The future of predictive analytics is practically written in stone. If any pragmatic organization sees the potential for its business intelligence to expand, the exploration of all tools capable of achieving any degree of marketing advantage is inevitable. Boundaries will be pushed, some broken, some disassembled and re-magined. Business analytics solutions depend on constantly questioning the nature of the data it collects and runs on.
Especially in modern medicine
If the right mile markers are reached – including proper investments in analytics technology – international consulting firm McKinsey & Co. projected a $300 billion annual increase in medical-related profits by 2021, $200 billion of which would be generated from predicted health care cost decreases. Possessing the capability to get ahead of an illness, injury, or surgical complication using predictive data mapping can return untold benefits to patients and doctors alike, benefits that have nothing to do with money and everything to do with the preservation of human life.
But combine predictive analytics solutions with the pharmaceutical industry, and the byproduct is the oft dreaded “matchback.”
What is “matchback”?
Matchback is a process by which pharmaceutical companies circumnavigate age-old patient data protections to optimize consumer-directed advertising strategies while keeping the identity of all parties involved under lock and key – sort of.
When a patient is either prescribed a medication or switches his or her medication, a record is created by the pharmacy that sells the patient in question said medication. Data brokers can purchase these records in bulk, but only if the information has been encrypted.
At the same time, drug manufacturers hire media platforms to distribute an advertising campaign to a target audience, of whom the media platform has already collected information like their name s, home addresses, or telephone numbers. Just like before, this information is encrypted, usually by a third-party IT firm, utilizing the same algorithmic method the data brokers used to code the pharmaceutical record.
The data brokers compare their encrypted records with the IT firm’s. When the brokers happen upon identical patterns from both sides of the aisle, it’s called a “matchback.” The pharmaceutical company can now fuel its marketing strategies and predictive analytics solutions with comprehensive data without ever exposing a patient’s personal information to the open air.
Oaths versus the bottom line
In the practice of medicine, there are certain foundational pillars even the average laymen can rely upon – the Hippocratic Oath of “do no harm,” for one. Arguably another tenet, the pact of doctor-patient confidentiality, may be even more recognizable.

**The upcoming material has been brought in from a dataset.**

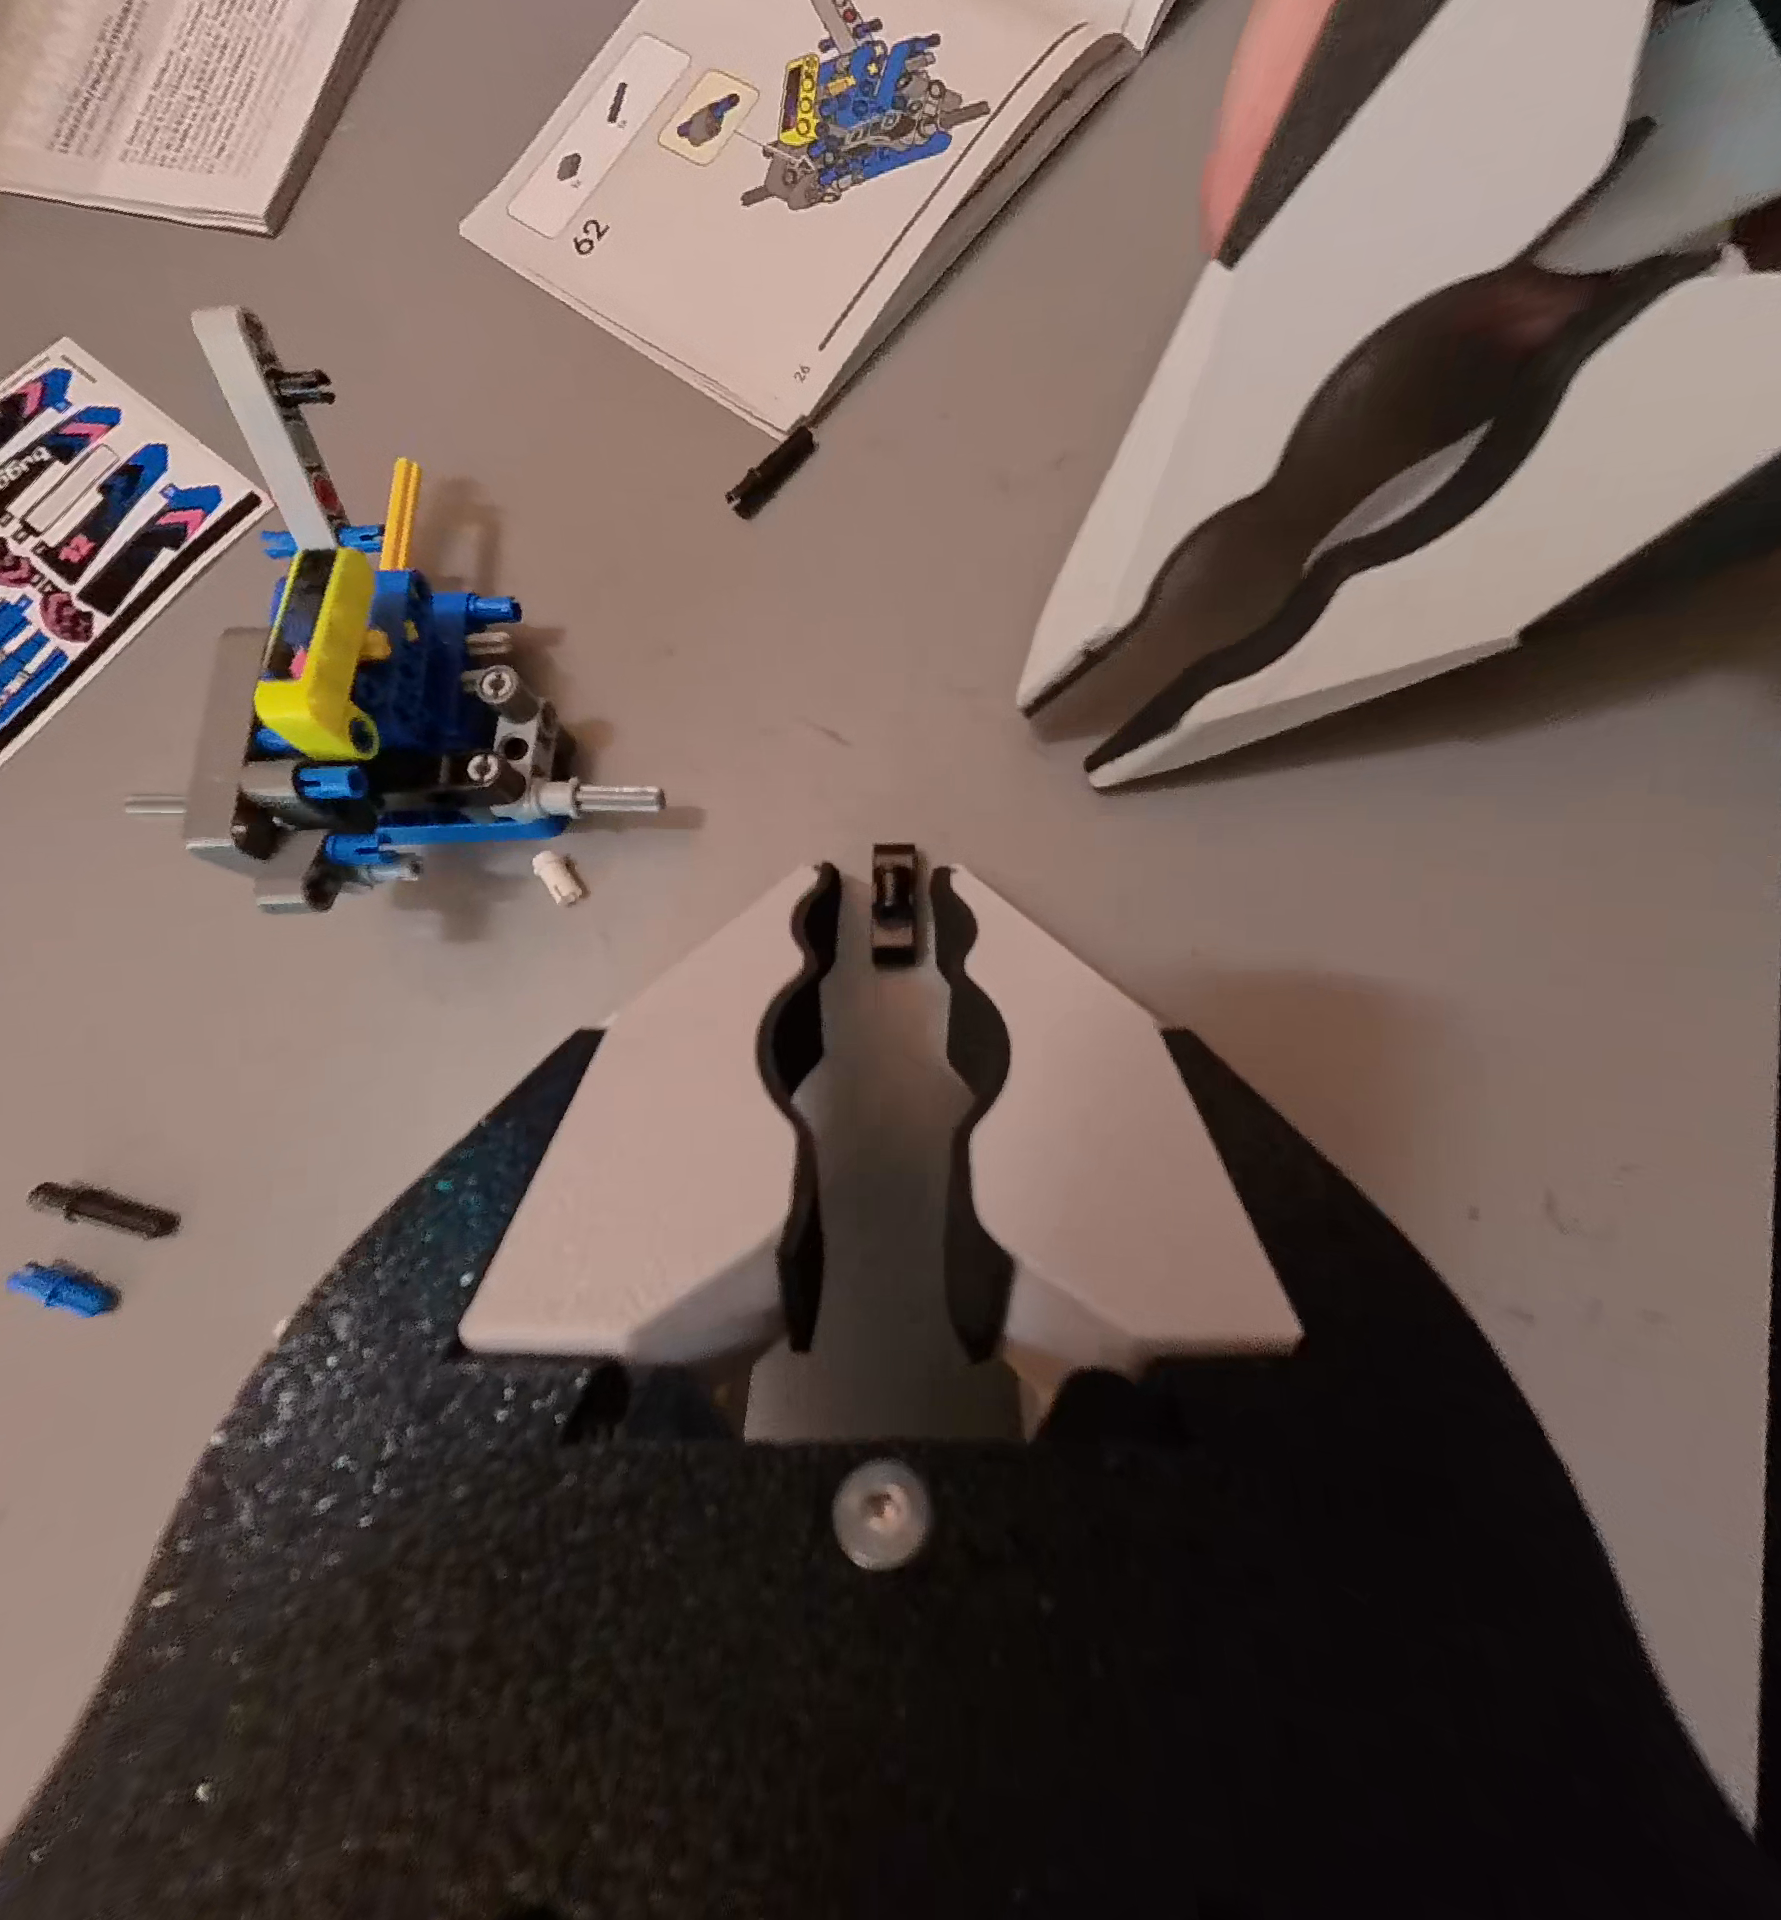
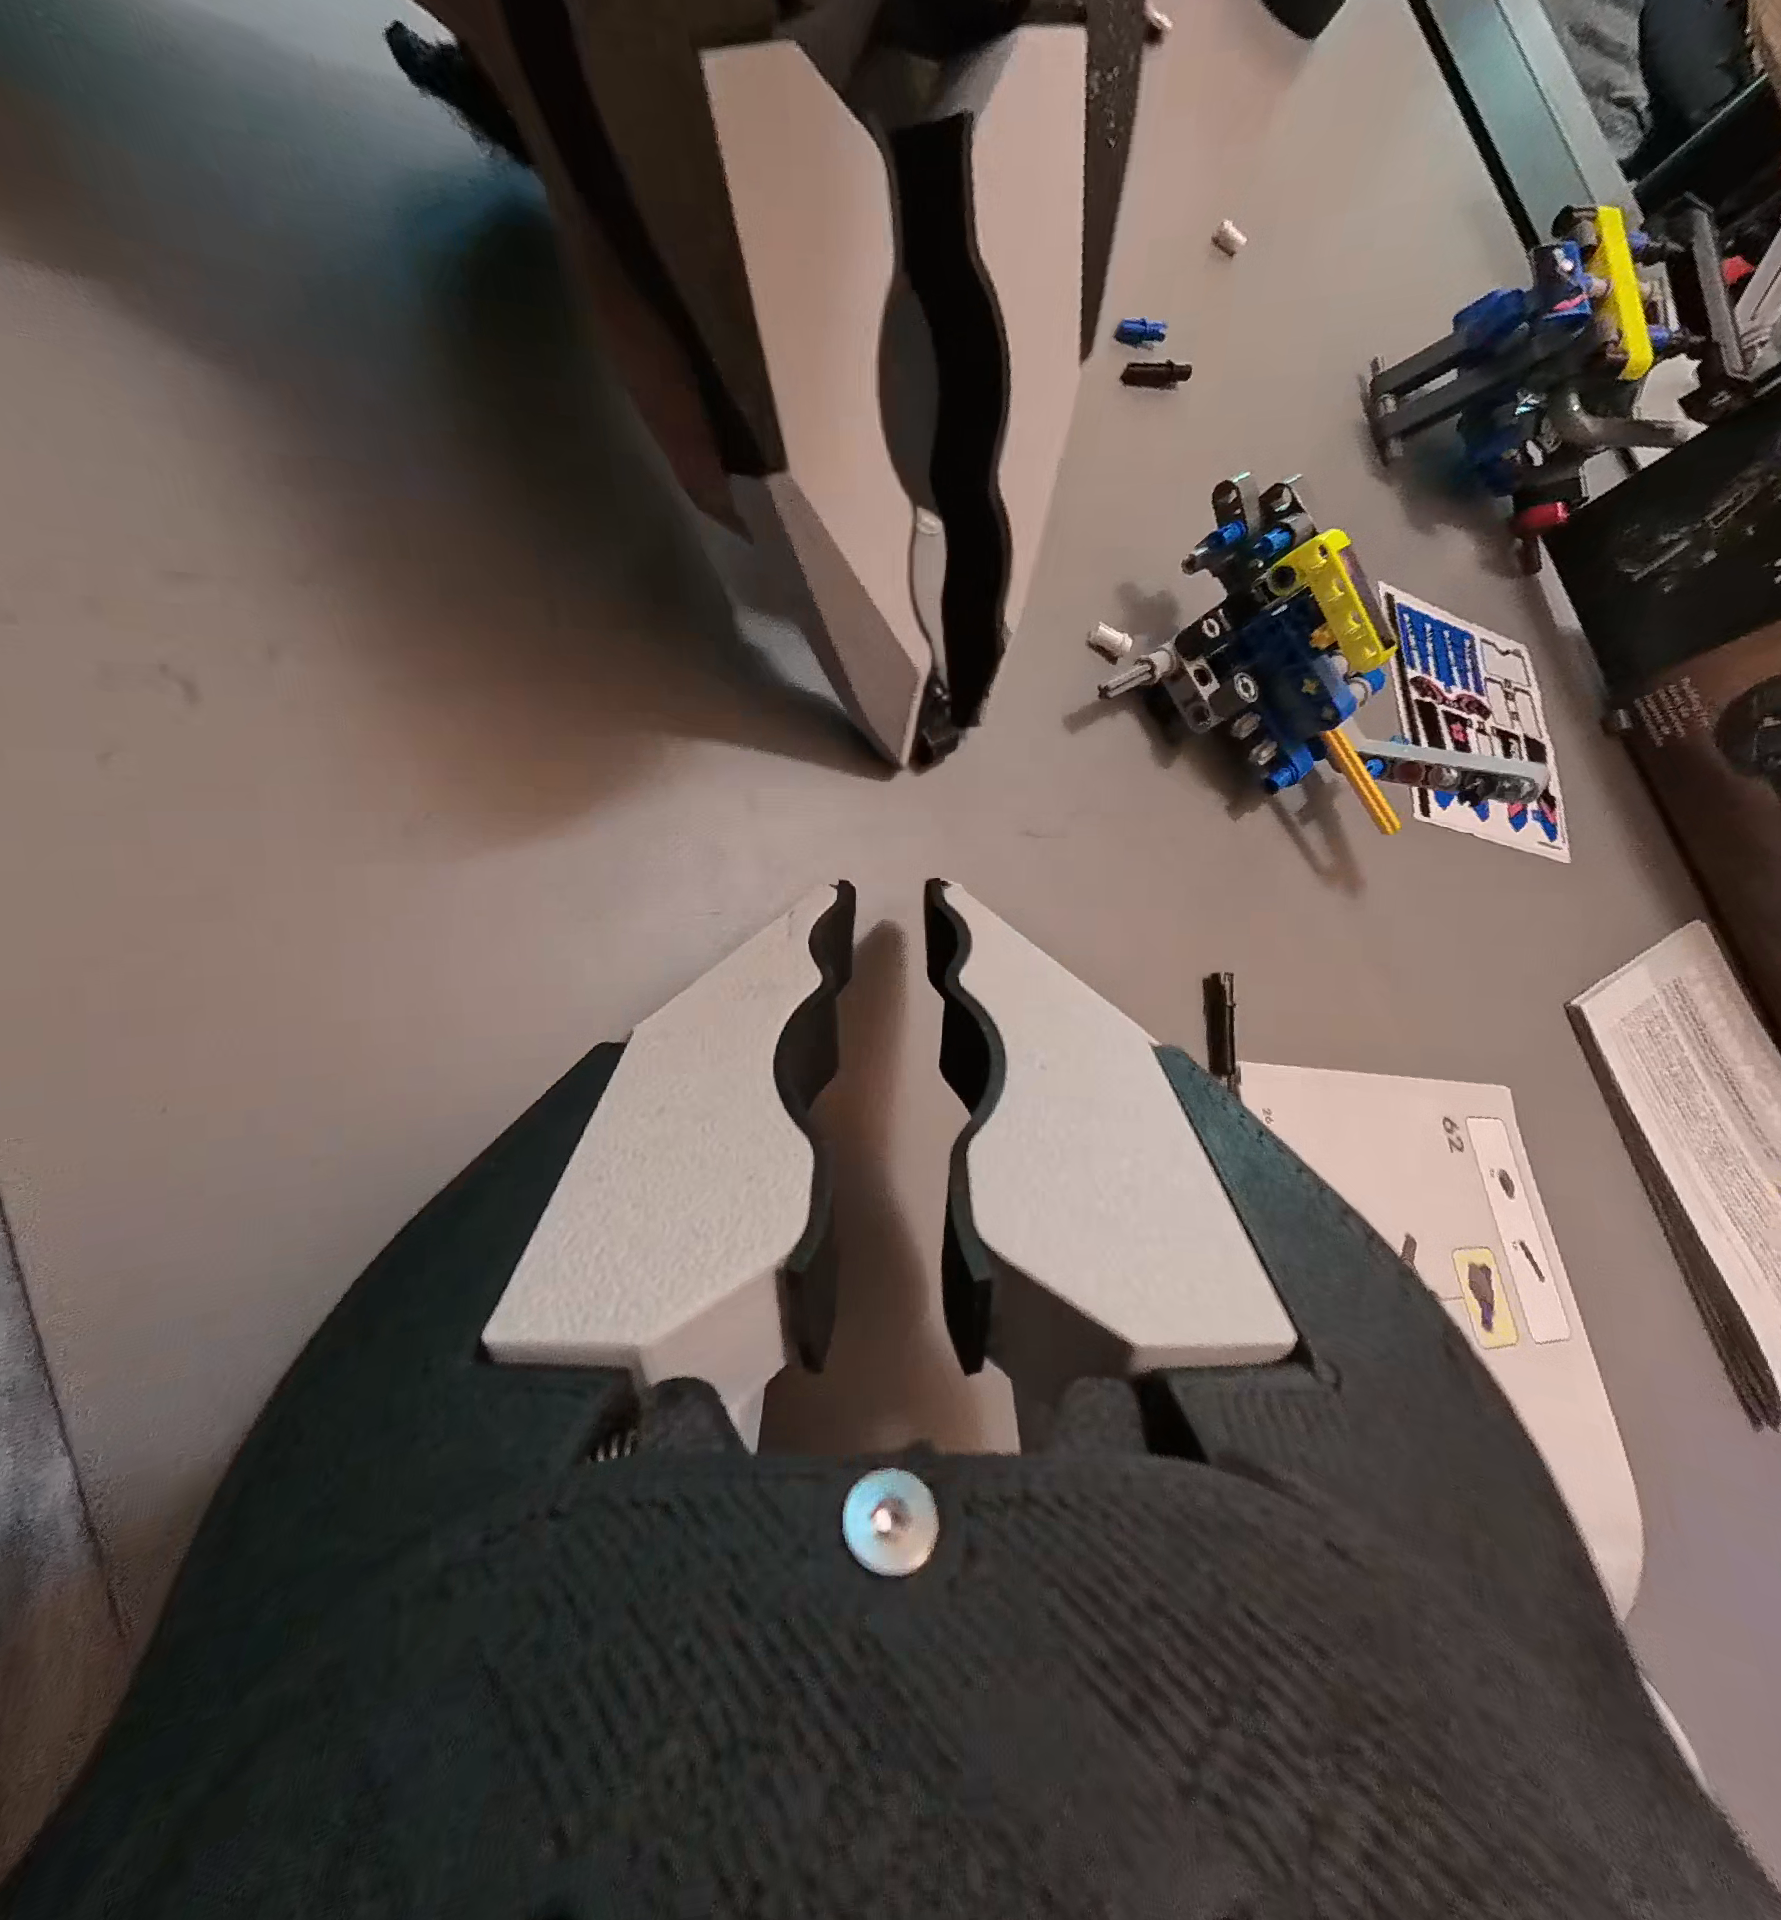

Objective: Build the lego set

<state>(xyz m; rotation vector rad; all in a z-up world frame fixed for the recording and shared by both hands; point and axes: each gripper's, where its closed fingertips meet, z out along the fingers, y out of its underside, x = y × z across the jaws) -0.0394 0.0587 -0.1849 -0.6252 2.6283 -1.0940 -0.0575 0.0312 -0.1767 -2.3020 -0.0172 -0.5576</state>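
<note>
Small black piece point(image 1: 892, 906) lay on grey table point(image 1: 865, 644) between tips of left tongs point(image 1: 887, 883), jaws apart, contact unclear. Right tongs point(image 2: 888, 902) apart, empty. Blue-yellow model point(image 1: 377, 707) well left; wavy black pads point(image 1: 798, 1039), matte white fingers.

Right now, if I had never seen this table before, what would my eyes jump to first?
The bright blue-and-yellow lego model would catch your eye first. It stands on the grey table, to the left of the left gripper. Next you'd spot the small black piece between that gripper's fingertips, with the empty right gripper pointing towards it. The open instruction booklet lies farther back.
</note>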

But as big data merges with Big Pharma, have the limits of this restriction evolved with modern medical landscape? Should they? Is it morally reprehensible to fudge medical confidentiality for a better return on investment, or does matchback follow the letter of the law in an effort to provide pharmaceutical providers the same competitive edge predictive analytics solutions gives businesses outside the field of medicine?
A fuzzy consensus
The protection of a patient’s confidential prescription from public scrutiny is – and hopefully will forever be – an inalienable right in the U.S., regardless of HIPAA wording. Yes, the pervasive arm of predictive analytics marketing toes the line around the doctor-patient sacramental safeguard for the sake of advertising profit for an industry already worth more than $1 trillion. For that, plenty are skeptical.
However, if effective, user-tailored marketing is Big Pharma’s only crime, then any saving grace from this encrypted data line dance will have to come from increased public awareness, perhaps even a call for proper third-party regulation and oversight.
That may the hardest pill to swallow for the continued, long-term health of data analytics.